WORK TO BE COMPLETED:
What you return must match the listing below exactly, minus any pictures.

[[ SOURCE DATA open ]]

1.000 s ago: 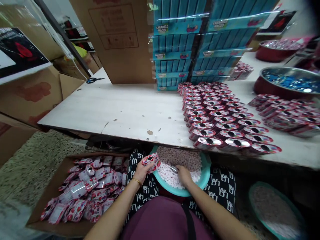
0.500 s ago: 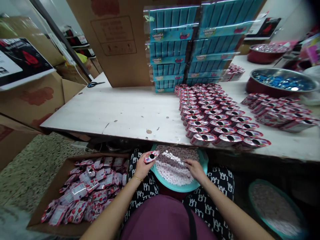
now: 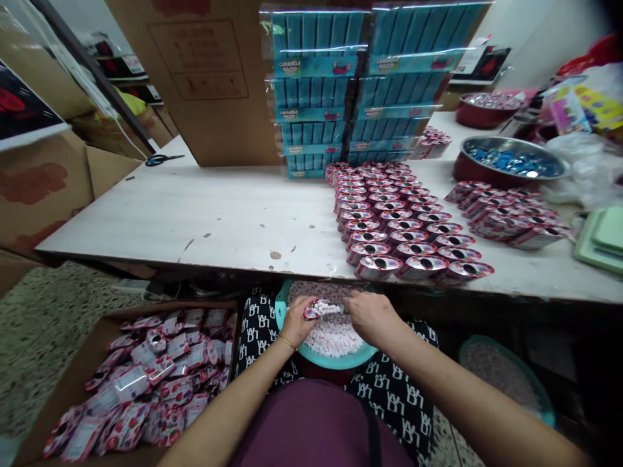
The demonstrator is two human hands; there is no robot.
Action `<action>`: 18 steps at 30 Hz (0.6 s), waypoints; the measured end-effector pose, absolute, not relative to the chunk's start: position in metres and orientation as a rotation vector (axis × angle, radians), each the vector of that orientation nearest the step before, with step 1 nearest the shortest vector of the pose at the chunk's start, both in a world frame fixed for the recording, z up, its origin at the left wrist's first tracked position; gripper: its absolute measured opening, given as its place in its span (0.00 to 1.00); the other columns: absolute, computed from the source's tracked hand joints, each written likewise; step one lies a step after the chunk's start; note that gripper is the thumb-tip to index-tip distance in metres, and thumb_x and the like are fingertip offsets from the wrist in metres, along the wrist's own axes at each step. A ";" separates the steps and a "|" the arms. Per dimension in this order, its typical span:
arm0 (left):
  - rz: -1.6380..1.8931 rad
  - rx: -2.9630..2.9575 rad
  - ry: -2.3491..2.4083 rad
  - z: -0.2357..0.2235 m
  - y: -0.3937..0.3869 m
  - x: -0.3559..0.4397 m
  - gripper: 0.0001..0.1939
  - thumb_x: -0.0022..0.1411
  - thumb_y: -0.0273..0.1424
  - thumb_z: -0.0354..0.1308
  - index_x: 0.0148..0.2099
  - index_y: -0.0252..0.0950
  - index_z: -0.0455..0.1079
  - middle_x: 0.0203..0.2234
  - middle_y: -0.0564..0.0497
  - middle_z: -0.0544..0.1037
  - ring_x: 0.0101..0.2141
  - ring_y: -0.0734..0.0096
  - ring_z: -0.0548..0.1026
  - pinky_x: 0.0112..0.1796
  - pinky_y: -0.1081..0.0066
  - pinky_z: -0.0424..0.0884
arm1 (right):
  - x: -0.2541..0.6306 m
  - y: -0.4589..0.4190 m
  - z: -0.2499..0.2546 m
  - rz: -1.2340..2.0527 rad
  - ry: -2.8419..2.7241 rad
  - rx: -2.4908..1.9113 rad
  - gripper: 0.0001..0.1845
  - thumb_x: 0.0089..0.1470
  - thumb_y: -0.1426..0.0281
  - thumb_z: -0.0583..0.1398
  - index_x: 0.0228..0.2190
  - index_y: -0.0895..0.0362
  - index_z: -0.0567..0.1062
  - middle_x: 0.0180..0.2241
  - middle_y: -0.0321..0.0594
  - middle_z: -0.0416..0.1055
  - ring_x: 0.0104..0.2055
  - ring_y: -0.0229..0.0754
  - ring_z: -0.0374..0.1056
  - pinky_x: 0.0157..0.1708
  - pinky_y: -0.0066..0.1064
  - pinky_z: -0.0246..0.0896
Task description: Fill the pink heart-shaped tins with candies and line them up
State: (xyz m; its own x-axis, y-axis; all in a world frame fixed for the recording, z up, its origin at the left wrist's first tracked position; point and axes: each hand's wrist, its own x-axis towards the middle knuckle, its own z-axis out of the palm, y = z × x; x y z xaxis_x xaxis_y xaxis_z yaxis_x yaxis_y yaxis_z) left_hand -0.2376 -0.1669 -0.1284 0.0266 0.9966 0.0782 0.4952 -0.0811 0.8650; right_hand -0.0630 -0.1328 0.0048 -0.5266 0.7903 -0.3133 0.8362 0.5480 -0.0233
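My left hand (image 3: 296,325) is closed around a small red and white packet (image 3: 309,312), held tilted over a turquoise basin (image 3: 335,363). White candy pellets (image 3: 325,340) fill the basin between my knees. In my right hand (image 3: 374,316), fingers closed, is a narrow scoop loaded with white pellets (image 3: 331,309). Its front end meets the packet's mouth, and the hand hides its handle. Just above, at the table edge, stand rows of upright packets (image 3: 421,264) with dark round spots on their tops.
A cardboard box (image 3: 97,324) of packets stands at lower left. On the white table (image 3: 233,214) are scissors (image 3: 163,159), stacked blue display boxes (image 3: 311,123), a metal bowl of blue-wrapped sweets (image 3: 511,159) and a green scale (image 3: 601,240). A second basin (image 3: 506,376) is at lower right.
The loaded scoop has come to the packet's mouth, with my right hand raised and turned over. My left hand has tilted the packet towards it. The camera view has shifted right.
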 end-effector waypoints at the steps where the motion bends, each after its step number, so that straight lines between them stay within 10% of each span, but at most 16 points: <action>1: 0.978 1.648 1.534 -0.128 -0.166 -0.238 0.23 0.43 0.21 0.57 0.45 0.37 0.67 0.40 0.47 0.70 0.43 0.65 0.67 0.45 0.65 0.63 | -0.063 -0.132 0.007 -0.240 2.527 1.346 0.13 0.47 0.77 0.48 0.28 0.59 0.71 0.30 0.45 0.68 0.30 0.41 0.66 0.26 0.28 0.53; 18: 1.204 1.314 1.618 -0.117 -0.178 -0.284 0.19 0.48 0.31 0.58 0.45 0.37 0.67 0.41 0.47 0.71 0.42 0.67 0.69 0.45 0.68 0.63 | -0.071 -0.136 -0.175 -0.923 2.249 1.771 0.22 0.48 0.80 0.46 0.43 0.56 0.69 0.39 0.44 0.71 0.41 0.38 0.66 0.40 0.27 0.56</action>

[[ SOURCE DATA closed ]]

THE ANSWER:
1.000 s ago: 
0.500 s ago: 
now: 
The demonstrator is two human hands; there is no robot.
Action `<action>`: 18 steps at 30 Hz (0.6 s), waypoints; the measured end-effector pose, absolute, not relative to the chunk's start: position in metres and orientation as a rotation vector (axis × angle, radians), each the vector of that orientation nearest the step before, with step 1 nearest the shortest vector of the pose at the chunk's start, both in a world frame fixed for the recording, z up, its origin at the left wrist's first tracked position; gripper: its absolute measured opening, given as its place in its span (0.00 to 1.00); the other columns: absolute, computed from the source's tracked hand joints, each written likewise; step one lies a step after the chunk's start; note that gripper is the thumb-tip to index-tip distance in metres, and thumb_x and the like are fingertip offsets from the wrist in metres, along the wrist's own axes at each step. A ";" separates the steps and a "|" the arms. Per dimension in this order, its typical span:
arm0 (left):
  - rz: -1.6380..1.8931 rad
  - rx: -2.9630..2.9575 rad
  - ry: -2.3491..2.4083 rad
  - z: -0.2357..0.2235 m
  - y: -0.3937..0.3869 m
  - x: -0.3559..0.4397 m
  - gripper: 0.0001..0.1939
  - thumb_x: -0.0022..0.1411
  - thumb_y: -0.0273..0.1424
  - thumb_z: -0.0354..0.1308
  - index_x: 0.0148..0.2099
  - index_y: -0.0252..0.0950
  - index_z: -0.0455..0.1079
  - middle_x: 0.0203..0.2234
  - middle_y: -0.0564..0.0497
  - middle_z: -0.0544..0.1037
  - ring_x: 0.0101..0.2141
  - ring_y: -0.0734..0.0096
  - ring_z: -0.0548..0.1026
  - pinky_x: 0.0112..0.1796
  - pinky_y: -0.1081..0.0066
  - pinky_z: -0.0424..0.0884
arm1 (right):
  - x: -0.2541..0.6306 m
  - y: -0.4589..0.4190 m
  - z: -0.2499..0.2546 m
  - rz: -1.2340..2.0527 rad
  - ry: -2.8419..2.7241 rad
  - rx: -2.4908..1.9113 rad
  - gripper: 0.0001..0.1845
  - thumb_x: 0.0089..0.1470
  - thumb_y: -0.1426..0.0281
  - thumb_z: -0.0583..0.1398
  - index_x: 0.0228..0.2190
  - index_y: -0.0895..0.0362
  - index_z: -0.0567..0.1062
  - middle_x: 0.0180..0.2241
  - middle_y: -0.0321..0.0594
  - middle_z: -0.0416..0.1055
  - ring_x: 0.0104..0.2055
  - ring_y: -0.0229..0.0754
  - ring_z: -0.0374..0.1056
  - pinky_x: 0.0157..0.1708
  - pinky_y: -0.0066..0.1064
  - pinky_z: -0.0246..0.0896
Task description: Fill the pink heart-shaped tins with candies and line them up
State: (xyz m; its own x-axis, y-axis; all in a world frame fixed for the recording, z up, its origin at the left wrist's first tracked position; point and axes: each hand's wrist, its own x-axis towards the middle knuckle, its own z-axis out of the palm, y = z × x; x y z xaxis_x xaxis_y xaxis_z yaxis_x yaxis_y yaxis_z) left_hand -0.2376 -0.1669 -0.1284 0.0266 0.9966 0.0782 0.4952 -0.0811 0.8650; right_hand -0.0630 -0.1328 0.0048 -0.5266 0.7903 -0.3133 0.8362 0.5480 -0.0233
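My left hand (image 3: 296,325) is closed around a small red and white packet (image 3: 309,312), held tilted over a turquoise basin (image 3: 335,363). White candy pellets (image 3: 325,340) fill the basin between my knees. In my right hand (image 3: 374,316), fingers closed, is a narrow scoop loaded with white pellets (image 3: 331,309). Its front end meets the packet's mouth, and the hand hides its handle. Just above, at the table edge, stand rows of upright packets (image 3: 421,264) with dark round spots on their tops.
A cardboard box (image 3: 97,324) of packets stands at lower left. On the white table (image 3: 233,214) are scissors (image 3: 163,159), stacked blue display boxes (image 3: 311,123), a metal bowl of blue-wrapped sweets (image 3: 511,159) and a green scale (image 3: 601,240). A second basin (image 3: 506,376) is at lower right.
The loaded scoop has come to the packet's mouth, with my right hand raised and turned over. My left hand has tilted the packet towards it. The camera view has shifted right.
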 end-effector waypoints at the steps where the motion bends, each after its step number, so that straight lines between them stay within 10% of each span, but at most 16 points: <action>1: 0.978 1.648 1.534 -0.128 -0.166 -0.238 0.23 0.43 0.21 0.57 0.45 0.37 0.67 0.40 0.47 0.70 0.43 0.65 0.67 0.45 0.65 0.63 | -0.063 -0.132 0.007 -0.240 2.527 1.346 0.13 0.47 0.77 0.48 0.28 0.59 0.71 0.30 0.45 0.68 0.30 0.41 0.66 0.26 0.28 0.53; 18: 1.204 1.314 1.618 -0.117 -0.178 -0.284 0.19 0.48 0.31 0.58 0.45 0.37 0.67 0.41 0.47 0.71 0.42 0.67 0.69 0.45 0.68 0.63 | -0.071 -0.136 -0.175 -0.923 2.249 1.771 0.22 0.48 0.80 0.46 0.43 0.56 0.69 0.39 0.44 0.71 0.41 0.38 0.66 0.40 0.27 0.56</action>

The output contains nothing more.